建設業で本当にあった心温まる物語

株式会社橋本組(静岡県)・橋本 泰志/~耐震補強工事をした保育園との絆~

2017-8-28 建設業の心温まる物語/日刊建設工業新聞掲載記事を引用

 

 静岡県焼津市大富地内にある保育園の耐震補強工事を担当した時の話です。

 その現場では現場代理人Aさんと担当技術者であった私の2名体制で現場管理に従事しておりましたが、施工開始から半年が過ぎた時点でAさんが心臓疾患となり10日間の入院になってしまいました。園児や先生方とは日々のコミュニケーションからすっかり仲の良い関係だったため、園児からAさんのお見舞いに行きたいと声がかかりました。一人で現場管理をしていた私は思わぬ申し入れにうれしくて、思わず目から涙がこぼれました。

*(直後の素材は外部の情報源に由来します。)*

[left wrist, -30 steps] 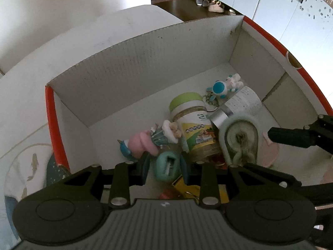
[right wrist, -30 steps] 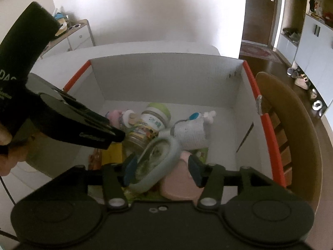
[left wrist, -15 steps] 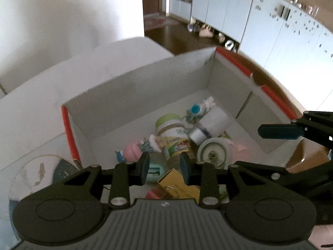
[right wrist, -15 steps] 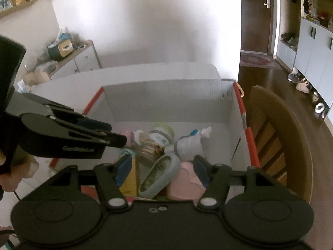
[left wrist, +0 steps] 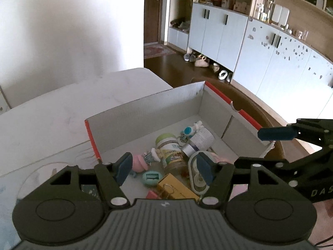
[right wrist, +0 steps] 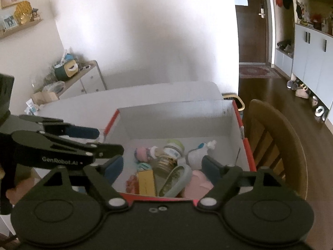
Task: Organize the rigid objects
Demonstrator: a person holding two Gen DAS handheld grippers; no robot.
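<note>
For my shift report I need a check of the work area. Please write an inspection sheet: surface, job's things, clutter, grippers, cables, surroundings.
Surface: white table, bearing an open cardboard box with red edges.
Job's things: all lie inside the box: jar with green lid, white bottle, pink toy, teal oval item, yellow box, grey-rimmed oval case, pink case.
Clutter: nothing seen on the table outside the box.
Grippers: left gripper and right gripper are open above the box, jaws just opened, nothing between them.
Cables: nothing seen.
Surroundings: wooden chair, pale blue cabinets, shoes on the floor.
</note>
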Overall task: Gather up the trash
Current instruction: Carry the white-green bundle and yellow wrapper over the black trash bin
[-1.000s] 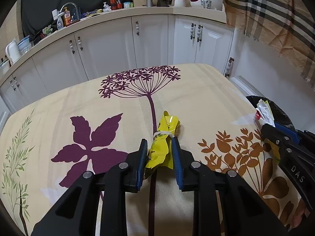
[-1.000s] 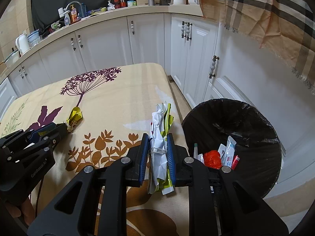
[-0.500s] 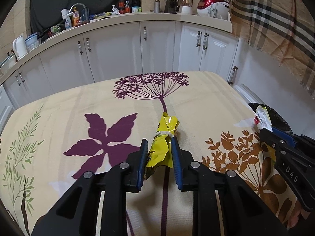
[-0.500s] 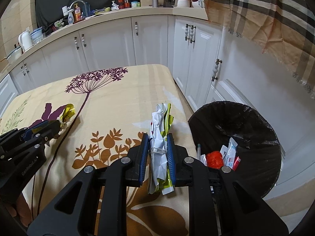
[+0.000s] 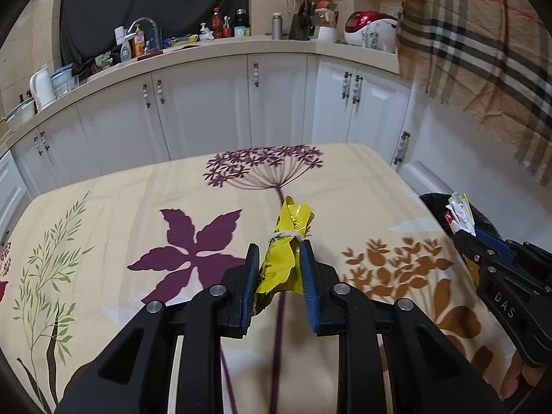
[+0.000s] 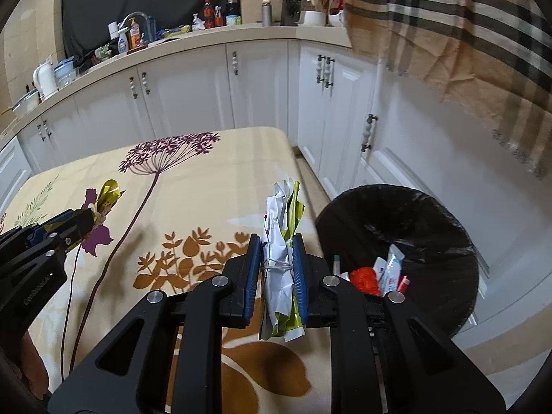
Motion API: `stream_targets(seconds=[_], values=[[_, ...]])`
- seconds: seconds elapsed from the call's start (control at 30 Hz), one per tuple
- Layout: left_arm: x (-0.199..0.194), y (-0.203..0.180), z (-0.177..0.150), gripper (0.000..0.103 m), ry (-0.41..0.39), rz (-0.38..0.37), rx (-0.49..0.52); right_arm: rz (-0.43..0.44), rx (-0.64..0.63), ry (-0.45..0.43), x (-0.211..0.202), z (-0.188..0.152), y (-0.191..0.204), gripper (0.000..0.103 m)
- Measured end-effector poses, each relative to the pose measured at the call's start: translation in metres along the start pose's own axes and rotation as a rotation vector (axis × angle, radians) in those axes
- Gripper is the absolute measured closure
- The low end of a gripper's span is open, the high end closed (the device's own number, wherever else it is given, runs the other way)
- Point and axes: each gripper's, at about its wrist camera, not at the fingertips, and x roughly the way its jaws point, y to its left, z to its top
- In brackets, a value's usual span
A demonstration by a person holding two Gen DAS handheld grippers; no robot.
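Right gripper [image 6: 276,258] clamps a white-green wrapper bundle [image 6: 281,241] beside the bin [image 6: 414,207], w/ red scrap and tubes inside. Left gripper [image 5: 280,269] grips a yellow wrapper [image 5: 286,241] above the table [image 5: 138,193].

My left tool [image 5: 278,269] hides the lower end of the yellow wrapper [image 5: 288,238], the trash bin [image 5: 481,214] is mostly covered by my right tool [image 5: 464,233] in the left view, print on the bin's scraps [image 6: 386,272] is too small to read, and the worktop [image 6: 214,186] runs off both frames.
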Motion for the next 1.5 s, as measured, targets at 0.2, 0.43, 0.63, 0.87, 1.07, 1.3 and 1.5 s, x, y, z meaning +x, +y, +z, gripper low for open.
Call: stream_targets(seconds=[0.2,0.43,0.63,0.87,1.07,1.3,1.5], values=[[-0.009,-0.025,0.002,0.078,-0.020,-0.040,0.036,-0.036,0.031,-0.022,-0.013,-0.004,-0.023,0.085],[-0.016,-0.062,0.006,0.078,-0.042,-0.097,0.080,-0.091,0.073,-0.048,-0.029,-0.010,-0.058,0.085],[-0.016,-0.102,0.008,0.078,-0.056,-0.142,0.134,-0.133,0.100,-0.070,-0.038,-0.013,-0.086,0.085],[-0.007,-0.139,0.012,0.078,-0.062,-0.175,0.172,-0.186,0.122,-0.090,-0.042,-0.013,-0.116,0.085],[0.004,-0.161,0.015,0.078,-0.062,-0.184,0.201,-0.204,0.143,-0.092,-0.035,-0.013,-0.135,0.085],[0.023,-0.179,0.019,0.078,-0.048,-0.178,0.228,-0.205,0.155,-0.081,-0.021,-0.013,-0.148,0.085],[0.038,-0.191,0.023,0.078,-0.034,-0.172,0.241,-0.208,0.165,-0.074,-0.009,-0.012,-0.156,0.085]])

 園児や先生方がおしかけると病院がパニックになるので、代理で私が丹精込めて作られた千羽鶴、手紙、色紙を持参してお見舞いに行きました。Aさんはたいへん感動し「寝てられない!」と言い出し、数日早く退院されました。

 無理はさせられませんでしたが、私とともにその後の施工管理も順調に行うことができ、無事引き渡しをすることができました。引き渡し後もその保育園からは行事のたびに声をかけていただき、会社の了解を得て可能な範囲で参加しています。卒園式では多くの感動をもらいました。特に園長先生の結婚式では園のメンバーとして歌の披露をしました。

 常に「感謝」の言葉を送ってくださる園のスタッフの多くの方々と、その後も良好な仲間意識の強い絆が育まれています。施工者冥利に尽きる現場でした。